Some embodiments relate to a system comprising: one or more processors; and memory comprising computer executable instructions, which when executed by the one or more processors, cause the system to perform any one of the described methods.
Some embodiments relate to a computer-readable storage medium storing instructions that, when executed by a computer, cause the computer to perform the method of any one of the described methods.
Various ones of the appended drawings merely illustrate example embodiments of the present disclosure and cannot be considered as limiting its scope.
FIG. 1 is a block diagram of a system for facilitating the management of financial records, according to some embodiments;
FIG. 2 is a block diagram illustrating components of a machine-learning (ML) network configured to train a document type prediction model, according to some embodiments;
FIG. 3 is a process flow diagram of a method of training the document type prediction model of FIG. 2, according to some embodiments;
FIG. 4 is a process flow diagram of a method of determining a document type using the document type prediction model generated according to the method of FIG. 3;
FIG. 5 is a block diagram illustrating a document type prediction model comprising a plurality of document type attribute binary classifiers, according to some embodiments; and
FIG. 6 is a block diagram illustrating a document type prediction model comprising a document type attribute binary classifier and a document type attribute multi-class classifier, according to some embodiments.
Embodiments generally relate to methods, systems, and computer-readable media for training document type prediction models, such as accounting document type prediction models. Some embodiments relate to use of document type prediction models to predict or determine document type(s) to assist in accounting record creation.

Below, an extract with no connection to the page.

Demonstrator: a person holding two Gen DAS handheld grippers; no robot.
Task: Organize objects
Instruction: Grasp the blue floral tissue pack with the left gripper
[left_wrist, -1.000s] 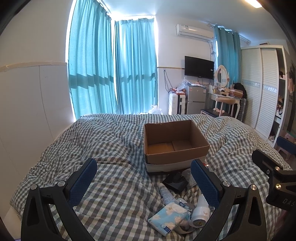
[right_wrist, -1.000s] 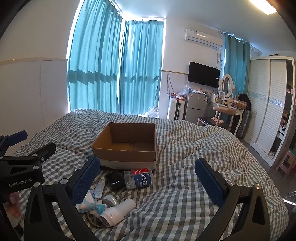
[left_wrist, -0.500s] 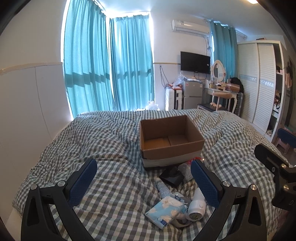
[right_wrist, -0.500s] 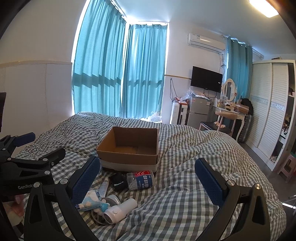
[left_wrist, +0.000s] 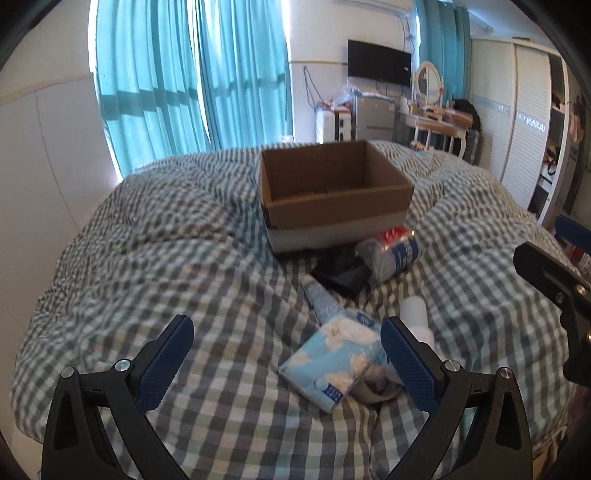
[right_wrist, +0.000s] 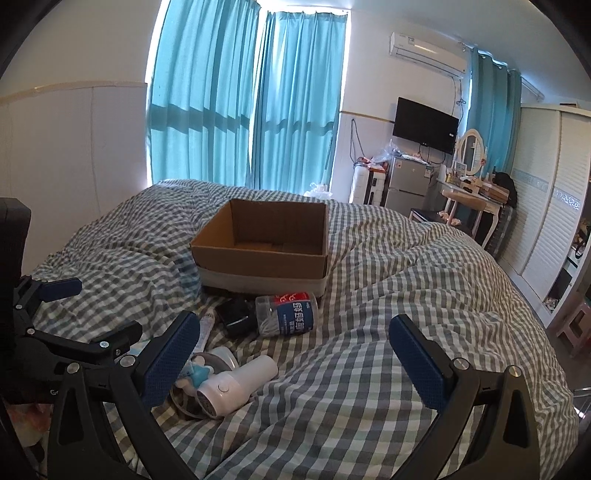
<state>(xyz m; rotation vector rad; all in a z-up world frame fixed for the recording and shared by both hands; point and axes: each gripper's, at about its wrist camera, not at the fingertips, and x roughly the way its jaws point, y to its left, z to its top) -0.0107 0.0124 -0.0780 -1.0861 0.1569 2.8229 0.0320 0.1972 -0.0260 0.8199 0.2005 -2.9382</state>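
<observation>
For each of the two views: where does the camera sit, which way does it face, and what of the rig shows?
Left wrist: on the left claw, facing down the bed at the box and tissue pack; right claw at the right edge.
Right wrist: on the right claw, facing the box; left claw at the left edge.
Shared: box, jar, both claws open.

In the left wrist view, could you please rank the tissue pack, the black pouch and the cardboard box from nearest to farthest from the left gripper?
From the left gripper:
1. Tissue pack, just inside its right finger.
2. Black pouch, farther ahead, slightly right.
3. Cardboard box, behind it.
</observation>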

A well-trained document type prediction model allows for improved determination of types of documents, such as accounting documents including invoices/bills, credit notes, and spend money transactions, and in some embodiments, may facilitate automated, or part automated, accounting record creation, thereby easing the burden on those tasked with creating accounting records.
For example, when uploading documents, including batches of documents, to an accounting system, a document type prediction model capable of readily discerning and labelling the documents according to type may speed up the process, and may mitigate against mistakes being made in mislabeling documents.

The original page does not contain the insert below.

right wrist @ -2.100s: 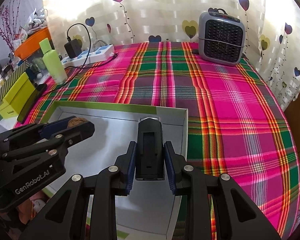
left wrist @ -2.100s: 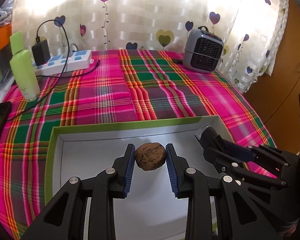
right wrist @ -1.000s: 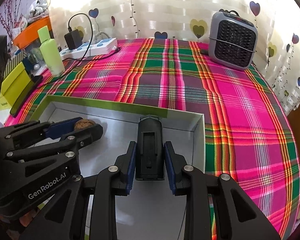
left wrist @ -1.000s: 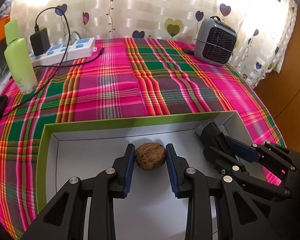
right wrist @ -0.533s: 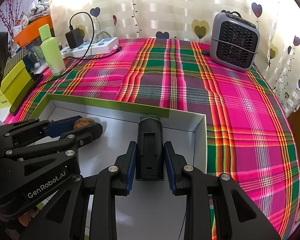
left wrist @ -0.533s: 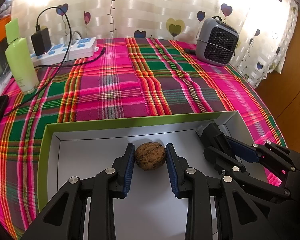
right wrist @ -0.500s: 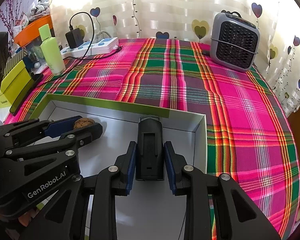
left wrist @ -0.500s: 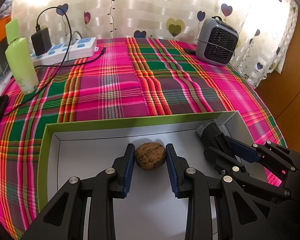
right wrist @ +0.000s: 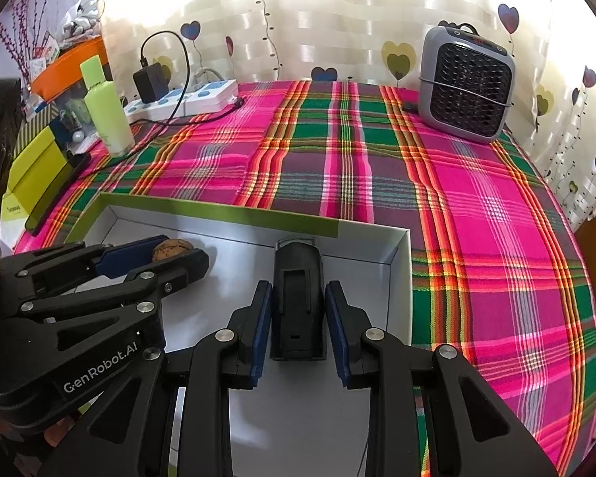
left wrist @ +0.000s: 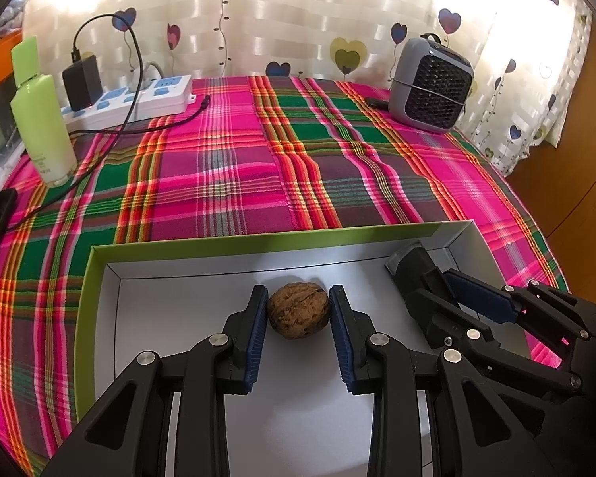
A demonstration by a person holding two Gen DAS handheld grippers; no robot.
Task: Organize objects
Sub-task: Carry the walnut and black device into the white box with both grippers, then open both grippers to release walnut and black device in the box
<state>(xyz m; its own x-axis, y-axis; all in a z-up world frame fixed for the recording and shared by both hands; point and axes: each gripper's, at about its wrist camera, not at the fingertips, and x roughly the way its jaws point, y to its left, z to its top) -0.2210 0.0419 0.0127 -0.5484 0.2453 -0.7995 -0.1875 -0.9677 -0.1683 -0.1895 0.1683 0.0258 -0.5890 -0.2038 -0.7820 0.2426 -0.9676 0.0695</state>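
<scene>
A brown walnut (left wrist: 298, 311) sits between the blue pads of my left gripper (left wrist: 298, 310), which is shut on it inside a shallow box with a green rim (left wrist: 234, 240) and white floor. My right gripper (right wrist: 298, 310) is shut on a black rectangular device (right wrist: 298, 302), held inside the same box (right wrist: 401, 262) near its far right corner. The right gripper also shows in the left wrist view (left wrist: 429, 278), and the left gripper with the walnut (right wrist: 171, 249) shows in the right wrist view. Whether either object touches the box floor I cannot tell.
The box lies on a pink and green plaid cloth (left wrist: 298, 151). At the back stand a grey fan heater (left wrist: 431, 85), a white power strip (left wrist: 139, 99) with a black charger and a green bottle (left wrist: 41, 119). Yellow-green boxes (right wrist: 31, 167) lie at the left edge.
Both grippers have sunk slightly lower into the box over the last two seconds, keeping hold of the walnut and the black device. Little has moved in the last half second.
</scene>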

For example, in some embodiments, a saved configuration document type label is associated with entity identifiers of documents being uploaded or published to an accounting system and may dictate that any documents issued by or to that entity identifier be labelled as an invoice or bill. A document type prediction model that accurately predicts that the document is actually a credit note, and suggests to a user to override the saved configuration in that instance, may prevent an error being made.
In some embodiments, there is provided a bill/invoice determination module configured to cooperate with the document type prediction model to discriminate or distinguish between a bill and an invoice based on determined entity identifier(s) of the document and entity identifier(s) of a user/entity account with the accounting system. For example, the bill/invoice determination module may comprise an entity determination model, such as a machine learning model configured to determine entity identifiers, such as document issuers (such as suppliers or intended payees) and document recipients (such as intended payers), from text of the documents themselves.
FIG. 1 illustrates a block diagram of a system 100 for facilitating the management of financial and accounting records, according to some embodiments. The system 100 comprises an accounting system 102, which includes the hardware and software necessary to provide accounting software or an accounting software service. In some embodiments, accounting software or an accounting software service provided by the accounting system 102 may be accessible to a client device 104 via a communications network 106, such as the Internet. The accounting system 102 may provide centralised web-based accounting software to a large number of businesses or individuals. For example, the accounting system 102 may be accessible by businesses or individuals using the client device 104 and an internet connection to the accounting system 110. The client device 104 may be an end-user computing device such as a desktop computer, a laptop computer, a mobile device or a tablet device for example.
The accounting system 102 comprises at least one processor 108 and memory 110. The processor(s) 108 may include an integrated electronic circuit that performs the calculations such as a microprocessor, graphic processing unit, for example. In some embodiments, the accounting system 102 may be implemented as a distributed system comprising multiple server systems configured to communicate over a network to provide the functionality of the accounting system 102.
Memory 110 may comprise both volatile and non-volatile memory for storing executable program code, or data. Memory 110 comprises program code which when executed by the processor 108, provides the various computational and data management capabilities of the accounting system 102. The block diagram of FIG. 1 illustrates some of the modules stored in memory 110, which when executed by the processor(s) 102, of the accounting system 102, perform the functionality of the accounting system 102 as described below.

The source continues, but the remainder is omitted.